Sunday, March 01, 2015

Rory is 8

I've had these lists for the kids running in my head for several months now, and I decided I better get them down on virtual paper or the details will be forever lost in the vast emptiness that is my brain these days.

So. Rory is 8.
(this is not her birthday - just Rory as an 8 year old)

She sings with complete abandon and lack of self-consciousness. It's sweet (albeit more than a tad off-key), and I know this stage will end sooner rather than later.

No matter how grouchy she might be each morning when I get her up and stick her in the shower . . . as soon as the water hits, she starts singing. Same with the blow dryer (which she's done ever since she was tiny) - as soon as the air hits her hair, she starts singing.

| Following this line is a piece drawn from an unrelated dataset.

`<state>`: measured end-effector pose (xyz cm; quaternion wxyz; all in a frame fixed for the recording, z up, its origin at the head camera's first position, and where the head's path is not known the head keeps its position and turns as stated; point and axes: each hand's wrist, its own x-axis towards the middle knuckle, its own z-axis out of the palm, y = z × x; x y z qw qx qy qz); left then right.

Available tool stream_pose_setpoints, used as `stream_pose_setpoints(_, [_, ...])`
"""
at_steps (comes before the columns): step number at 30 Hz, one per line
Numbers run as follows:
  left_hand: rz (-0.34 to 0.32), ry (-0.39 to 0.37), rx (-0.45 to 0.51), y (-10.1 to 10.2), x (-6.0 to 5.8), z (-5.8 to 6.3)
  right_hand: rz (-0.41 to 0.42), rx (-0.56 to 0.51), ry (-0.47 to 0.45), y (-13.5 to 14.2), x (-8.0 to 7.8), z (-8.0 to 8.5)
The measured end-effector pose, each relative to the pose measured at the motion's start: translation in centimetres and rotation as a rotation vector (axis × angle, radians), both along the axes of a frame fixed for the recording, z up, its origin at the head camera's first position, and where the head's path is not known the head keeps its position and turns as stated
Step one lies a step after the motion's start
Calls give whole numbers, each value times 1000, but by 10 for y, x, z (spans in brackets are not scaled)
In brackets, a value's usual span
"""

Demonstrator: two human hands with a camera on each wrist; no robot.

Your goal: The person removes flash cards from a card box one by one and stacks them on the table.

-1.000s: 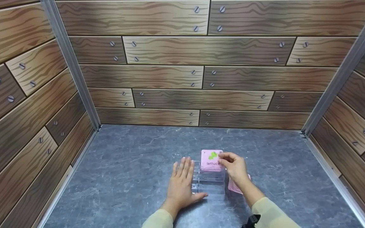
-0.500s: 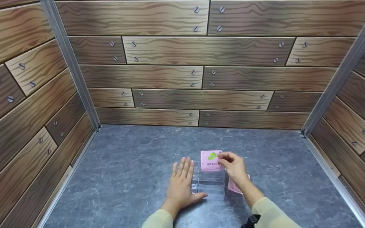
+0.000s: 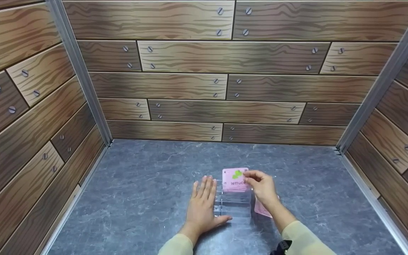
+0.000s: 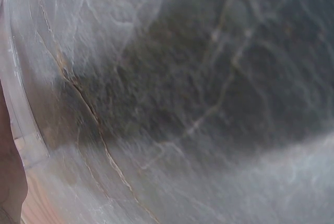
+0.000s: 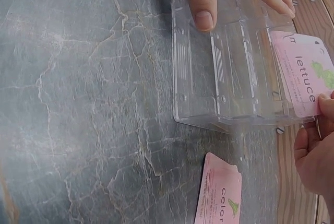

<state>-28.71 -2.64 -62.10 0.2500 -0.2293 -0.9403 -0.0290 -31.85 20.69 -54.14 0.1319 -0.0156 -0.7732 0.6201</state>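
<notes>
My right hand [image 3: 263,187] pinches a pink card [image 3: 234,180] marked "lettuce" by its right edge, thumb against fingers. The card stands at the back slot of a clear plastic tiered card holder [image 3: 237,212], as the right wrist view also shows. Along the holder's left side rests my left hand [image 3: 201,209], fingers straight and thumb stretched across toward the holder's front. In the right wrist view the left thumb [image 5: 203,10] lies over the front tiers. The left wrist view catches only a strip of the clear holder [image 4: 28,125] and part of the hand.
Beside the holder's right side lies another pink card [image 5: 222,192], its visible letters reading "celer"; my right forearm partly covers it in the head view. The grey marbled tabletop [image 3: 147,184] is bounded by wood-patterned walls [image 3: 175,131]. A black band [image 3: 281,247] shows at the right wrist.
The lettuce card has shifted slightly left and tilted a little in the right hand's pinch. Both hands stay almost where they were.
</notes>
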Motion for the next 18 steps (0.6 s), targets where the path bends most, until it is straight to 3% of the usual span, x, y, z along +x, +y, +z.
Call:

And speaking of blow dryers, she is at the stage where she HATES the 5-10 minutes it takes me to blow dry her hair (which I do not do every day, by the way).

She is a giggler. A , serious, infectious giggler.

She's always had such a tender heart. I have to say that recently, it's not been as tender. My cold heart is probably to blame for that.

She writes notes on post-it notes and leaves them all over the place. She especially loves to do this when I'm on the phone.

She's just not sure what she likes to do, how to spend her time, to eat, etc. This seems to be typical of a second child - pulled toward what Camden prefers without strong preferences of her own.

She is a people pleaser, a mama-pleaser in particular.

She is a care-taker with a sweet heart. She loves to "help" me out with anything that might make me feel better when I'm sick.

She is independent. Or wants to be in the worst way.

She wants to stand out in that particularly desperate way some girls have. I think her teen years might be interesting.

Her feelings are hurt very easily. I would like to say that this has made me softer. In fact, it's made me try to make her tougher, and I don't think I'm very proud of that.

She loves to perform for us, whether it's singing, dancing, exercising, etc. She performs, and then she poots. Because she is forever full of gas.

She cannot be bothered with little details like using correct words. She will substitute one word for another and think nothing of it. I used to think that something might be, well, wrong. I'm pretty sure that she just can't be bothered.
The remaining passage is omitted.